• [WORK INSTRUCTIONS]
Both the line below containing "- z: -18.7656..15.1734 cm" and the line containing "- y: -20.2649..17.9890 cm", along with every line between them, should be repeated exactly; no other line belongs in the answer.

(Excerpts from a dataset)
──────

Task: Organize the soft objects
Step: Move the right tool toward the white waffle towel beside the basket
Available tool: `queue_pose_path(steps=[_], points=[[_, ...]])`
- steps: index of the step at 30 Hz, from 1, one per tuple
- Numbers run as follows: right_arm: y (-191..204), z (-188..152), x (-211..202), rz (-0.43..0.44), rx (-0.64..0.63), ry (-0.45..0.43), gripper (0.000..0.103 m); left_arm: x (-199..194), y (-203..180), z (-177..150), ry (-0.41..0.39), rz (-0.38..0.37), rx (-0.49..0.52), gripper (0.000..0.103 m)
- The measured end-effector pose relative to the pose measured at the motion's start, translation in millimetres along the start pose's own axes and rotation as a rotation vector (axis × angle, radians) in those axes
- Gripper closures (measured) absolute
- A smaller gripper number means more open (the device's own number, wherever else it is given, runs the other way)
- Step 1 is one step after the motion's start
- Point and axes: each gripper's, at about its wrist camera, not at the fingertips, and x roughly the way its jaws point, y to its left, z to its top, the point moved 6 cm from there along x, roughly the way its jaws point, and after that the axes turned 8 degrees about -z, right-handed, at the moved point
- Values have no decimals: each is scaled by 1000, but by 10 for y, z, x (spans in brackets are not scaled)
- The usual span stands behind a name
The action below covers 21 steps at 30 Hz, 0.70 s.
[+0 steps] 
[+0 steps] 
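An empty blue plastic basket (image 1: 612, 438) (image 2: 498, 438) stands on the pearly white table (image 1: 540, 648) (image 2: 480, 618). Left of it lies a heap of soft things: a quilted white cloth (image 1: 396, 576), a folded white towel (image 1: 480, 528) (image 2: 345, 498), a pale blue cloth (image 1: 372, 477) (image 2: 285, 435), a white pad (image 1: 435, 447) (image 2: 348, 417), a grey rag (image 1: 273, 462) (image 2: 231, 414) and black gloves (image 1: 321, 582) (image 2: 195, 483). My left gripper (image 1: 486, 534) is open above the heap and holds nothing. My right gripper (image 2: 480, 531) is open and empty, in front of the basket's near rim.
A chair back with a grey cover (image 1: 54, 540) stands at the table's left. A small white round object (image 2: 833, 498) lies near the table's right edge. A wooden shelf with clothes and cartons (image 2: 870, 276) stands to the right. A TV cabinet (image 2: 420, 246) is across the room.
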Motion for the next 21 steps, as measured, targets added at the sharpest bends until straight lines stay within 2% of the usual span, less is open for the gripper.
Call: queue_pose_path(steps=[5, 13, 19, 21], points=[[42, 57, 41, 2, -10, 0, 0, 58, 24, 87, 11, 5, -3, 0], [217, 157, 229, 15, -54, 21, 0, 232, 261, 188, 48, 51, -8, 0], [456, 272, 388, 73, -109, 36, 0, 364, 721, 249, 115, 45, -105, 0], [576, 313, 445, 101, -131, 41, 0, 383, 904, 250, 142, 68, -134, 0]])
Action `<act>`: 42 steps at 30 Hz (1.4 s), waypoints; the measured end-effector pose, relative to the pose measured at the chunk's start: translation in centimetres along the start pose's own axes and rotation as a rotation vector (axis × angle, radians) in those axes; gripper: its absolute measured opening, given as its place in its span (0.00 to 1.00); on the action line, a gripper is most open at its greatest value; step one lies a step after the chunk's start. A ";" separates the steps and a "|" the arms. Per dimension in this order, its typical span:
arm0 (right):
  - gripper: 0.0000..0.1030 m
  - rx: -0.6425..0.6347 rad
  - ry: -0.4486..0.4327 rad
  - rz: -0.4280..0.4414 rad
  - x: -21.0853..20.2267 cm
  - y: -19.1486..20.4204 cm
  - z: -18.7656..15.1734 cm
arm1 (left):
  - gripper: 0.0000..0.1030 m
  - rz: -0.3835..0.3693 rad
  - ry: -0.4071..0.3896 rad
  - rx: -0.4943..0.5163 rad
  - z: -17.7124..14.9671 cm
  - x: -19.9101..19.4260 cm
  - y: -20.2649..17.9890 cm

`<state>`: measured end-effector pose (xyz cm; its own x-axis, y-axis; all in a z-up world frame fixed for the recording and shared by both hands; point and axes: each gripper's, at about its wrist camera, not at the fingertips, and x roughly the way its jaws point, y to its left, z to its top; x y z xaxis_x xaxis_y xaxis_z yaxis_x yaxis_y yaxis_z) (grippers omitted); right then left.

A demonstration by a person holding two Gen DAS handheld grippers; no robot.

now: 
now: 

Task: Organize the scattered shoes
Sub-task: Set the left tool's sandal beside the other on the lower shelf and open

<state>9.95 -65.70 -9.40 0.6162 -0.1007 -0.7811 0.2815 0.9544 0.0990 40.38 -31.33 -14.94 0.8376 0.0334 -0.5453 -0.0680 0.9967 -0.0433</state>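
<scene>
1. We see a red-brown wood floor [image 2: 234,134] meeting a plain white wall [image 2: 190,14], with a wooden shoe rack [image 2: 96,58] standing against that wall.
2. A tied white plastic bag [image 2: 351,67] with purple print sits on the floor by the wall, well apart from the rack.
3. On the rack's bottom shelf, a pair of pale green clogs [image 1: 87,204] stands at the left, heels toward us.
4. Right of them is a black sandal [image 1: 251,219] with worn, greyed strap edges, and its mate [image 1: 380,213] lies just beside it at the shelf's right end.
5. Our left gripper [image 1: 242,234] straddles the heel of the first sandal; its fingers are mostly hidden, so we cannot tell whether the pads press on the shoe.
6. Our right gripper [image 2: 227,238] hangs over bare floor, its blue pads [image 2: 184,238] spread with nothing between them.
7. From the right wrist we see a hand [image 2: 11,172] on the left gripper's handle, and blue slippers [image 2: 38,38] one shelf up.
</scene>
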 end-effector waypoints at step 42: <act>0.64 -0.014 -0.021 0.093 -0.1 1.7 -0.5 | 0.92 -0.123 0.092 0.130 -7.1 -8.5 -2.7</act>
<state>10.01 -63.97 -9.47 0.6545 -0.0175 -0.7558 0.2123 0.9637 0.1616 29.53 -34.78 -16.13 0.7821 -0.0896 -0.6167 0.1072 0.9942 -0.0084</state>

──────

• [RESULT FOR THIS TASK]
  - z: -18.7656..15.1734 cm
arm1 (left):
  - gripper: 0.0000..0.1030 m
  - rz: -0.3835..0.3693 rad
  - ry: -0.4071..0.3896 rad
  - rx: -0.4943..0.5163 rad
  - z: -17.7124..14.9671 cm
  - x: -19.9101..19.4260 cm
  - y: -20.2649..17.9890 cm

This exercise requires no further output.